5. The ld. Counsel for the assessee
reiterated before us the submissions made before the ld. CIT(A) on this issue.
The main plank of his argument was that the amount in question received for the
services rendered outside India having been paid by the employer to the
assessee on board of the ship outside India and the same having been thereafter
transferred to the NRE account of the assessee in India, the provisions of section 5(2)(a) of the Act are not applicable.
5.1 In support of his contention, the
ld. Counsel for the assessee relied mainly on the decision of Agra bench of
this Tribunal in the case of Arvind Singh Chauhan -vs- ITO 147 ITD 509. As regards Third
Member decision of Mumbai bench of this Tribunal in the case of Captain A.L. Fernandez -vs- ITO (supra) relied upon by the CIT(A)
in his impugned order, he contended that the same is distinguishable on facts
in as much as the employer in the said case was Central Govt. Undertaking and
the amount in question towards salary was received by the assessee in India. He
contended that the ld. CIT(A) however has not appreciated this distinguishable
features and wrongly placed reliance on the decision in the case of Captain
A.L. Fernandez (supra) ignoring completely the fact that the amount in question
towards salary was initially received by the assessee outside India.

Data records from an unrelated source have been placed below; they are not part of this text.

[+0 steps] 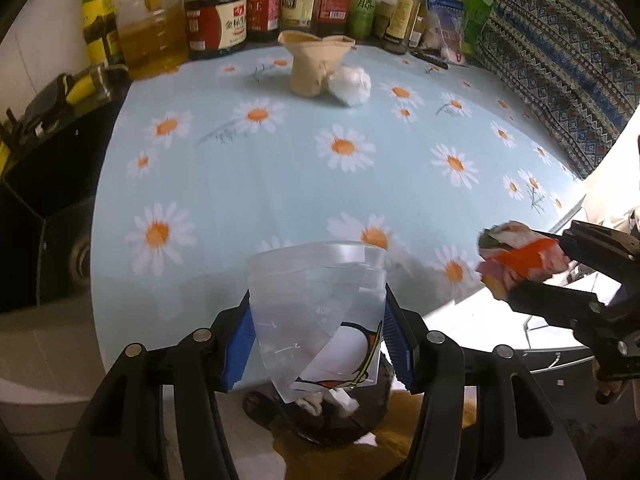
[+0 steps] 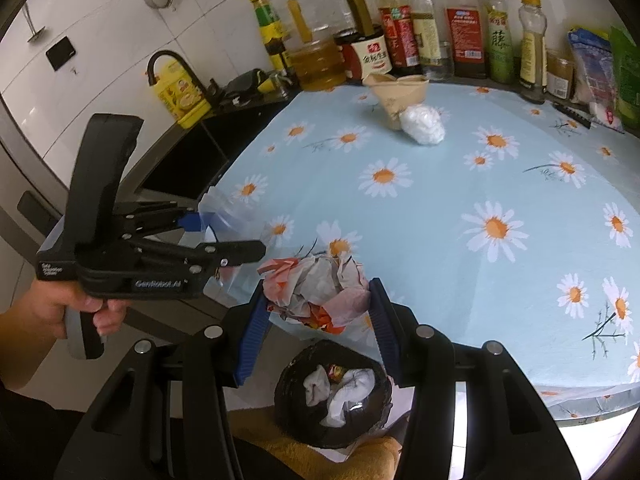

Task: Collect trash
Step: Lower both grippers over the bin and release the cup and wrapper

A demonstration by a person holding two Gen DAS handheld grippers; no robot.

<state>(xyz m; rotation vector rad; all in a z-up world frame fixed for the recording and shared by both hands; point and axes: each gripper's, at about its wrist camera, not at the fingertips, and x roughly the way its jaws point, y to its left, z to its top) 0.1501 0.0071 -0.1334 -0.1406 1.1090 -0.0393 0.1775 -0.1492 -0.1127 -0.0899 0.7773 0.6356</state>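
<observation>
My left gripper [image 1: 316,312] is shut on a clear plastic cup [image 1: 320,280] with a printed paper inside, held over the table's near edge. Below it stands a black-lined trash bin [image 1: 360,424] holding white tissues. My right gripper [image 2: 320,292] is shut on a crumpled red-and-white wrapper [image 2: 316,288], above the trash bin [image 2: 288,376]. The left wrist view shows the right gripper [image 1: 516,260] and its wrapper [image 1: 524,256] at the right. The right wrist view shows the left gripper [image 2: 228,232] at the left. A crushed brown paper cup [image 2: 398,96] and a white crumpled ball [image 2: 422,124] lie far back on the table.
A daisy-print tablecloth [image 2: 440,220] covers the table. Several sauce and oil bottles [image 2: 400,40] line its far edge, with snack packets [image 2: 596,72] at the right. A dark sink [image 2: 192,160] with a black tap lies to the left. A person's hand [image 2: 48,312] grips the left gripper's handle.
</observation>
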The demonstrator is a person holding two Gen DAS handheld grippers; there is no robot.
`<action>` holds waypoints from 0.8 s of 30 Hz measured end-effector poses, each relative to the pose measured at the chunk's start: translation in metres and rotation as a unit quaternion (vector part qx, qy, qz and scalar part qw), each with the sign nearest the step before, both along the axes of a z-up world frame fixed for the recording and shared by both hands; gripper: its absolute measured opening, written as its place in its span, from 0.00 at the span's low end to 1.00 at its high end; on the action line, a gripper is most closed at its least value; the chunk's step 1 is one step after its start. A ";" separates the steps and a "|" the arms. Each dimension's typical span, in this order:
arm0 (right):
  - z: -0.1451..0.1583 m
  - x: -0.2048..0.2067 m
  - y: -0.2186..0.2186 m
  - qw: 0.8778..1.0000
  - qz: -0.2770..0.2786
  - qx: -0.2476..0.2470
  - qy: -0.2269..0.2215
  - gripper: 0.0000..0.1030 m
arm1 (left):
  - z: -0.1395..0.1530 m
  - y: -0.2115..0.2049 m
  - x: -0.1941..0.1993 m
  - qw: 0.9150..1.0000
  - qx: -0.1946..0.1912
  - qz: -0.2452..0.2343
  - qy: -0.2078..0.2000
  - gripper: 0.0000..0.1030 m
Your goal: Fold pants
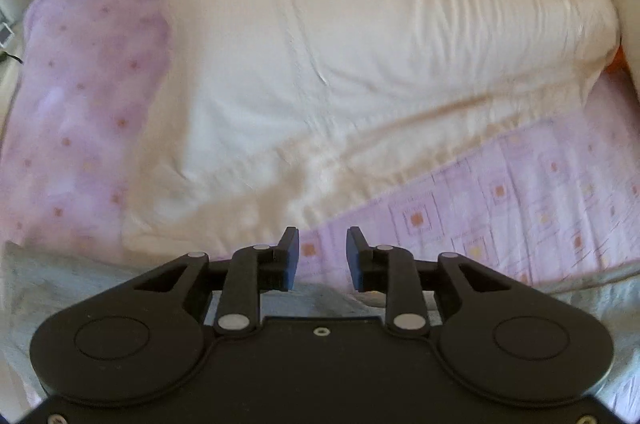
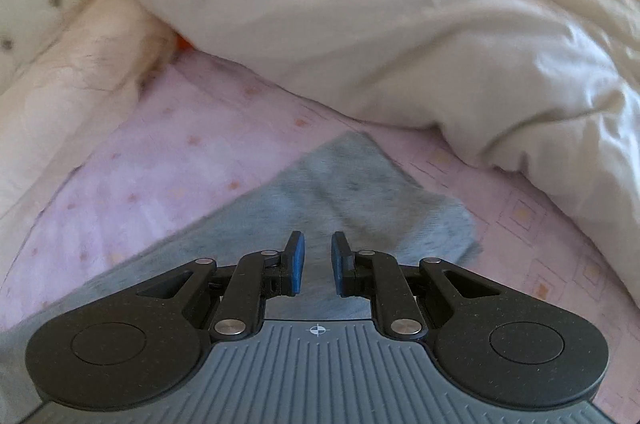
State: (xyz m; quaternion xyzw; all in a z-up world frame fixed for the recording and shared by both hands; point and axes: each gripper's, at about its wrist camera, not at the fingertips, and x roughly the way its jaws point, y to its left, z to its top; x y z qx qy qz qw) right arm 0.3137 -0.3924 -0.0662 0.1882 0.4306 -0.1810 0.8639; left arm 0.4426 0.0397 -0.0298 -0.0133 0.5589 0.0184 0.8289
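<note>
Grey pants point(image 2: 352, 191) lie flat on the lilac sheet point(image 2: 160, 163), long axis running away toward the duvet point(image 2: 360, 43) (both grippers, left point(image 1: 322, 258) and right point(image 2: 318, 262), spread, empty).

Both wrist cams sat low and close over the bed, looking forward toward 12 o'clock. Left one faced the white duvet point(image 1: 400, 43); right one saw it too, plus the same pink sheet point(image 2: 160, 163).

Soft daylight fills both views, brightest on the white duvet point(image 1: 400, 35), which nearly washes out with glare at its right folds point(image 2: 580, 71). Motion blur smears the sheet point(image 2: 160, 163). Fisheye bending curves the edges, and dark corners vignette each frame.
</note>
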 end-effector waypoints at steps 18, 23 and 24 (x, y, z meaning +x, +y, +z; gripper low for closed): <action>0.007 -0.091 0.273 0.938 0.329 0.094 -0.057 0.15 | -0.037 0.183 -0.197 0.995 0.030 0.098 0.014 0.60; -0.006 -0.095 0.299 0.937 0.337 0.082 -0.036 0.15 | -0.047 0.198 -0.204 0.993 0.001 0.118 0.003 0.61; -0.008 -0.092 0.301 0.938 0.335 0.079 -0.033 0.15 | -0.052 0.202 -0.201 0.993 -0.009 0.121 0.002 0.61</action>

6. The ld. DR, on the other hand,
submitted that there is no proof brought on record by the assessee to establish
that the amount in question towards salary was received by him outside India.
In this regard, he invited our attention to the relevant observations recorded
by the ld. CIT(A) in his impugned order to point out that the assessee never
had any control over the salary amount before it got credited to his NRE
account maintained in India. He contended that it is thus a clear case of
receipt of salary by the assessee in India which is chargeable to tax in India
as per the provisions of section 5(2)(a) of the Act which are clearly
applicable. He, therefore strongly supported the impugned order of the CIT(A)
on the issue under consideration and urged that the same may be upheld.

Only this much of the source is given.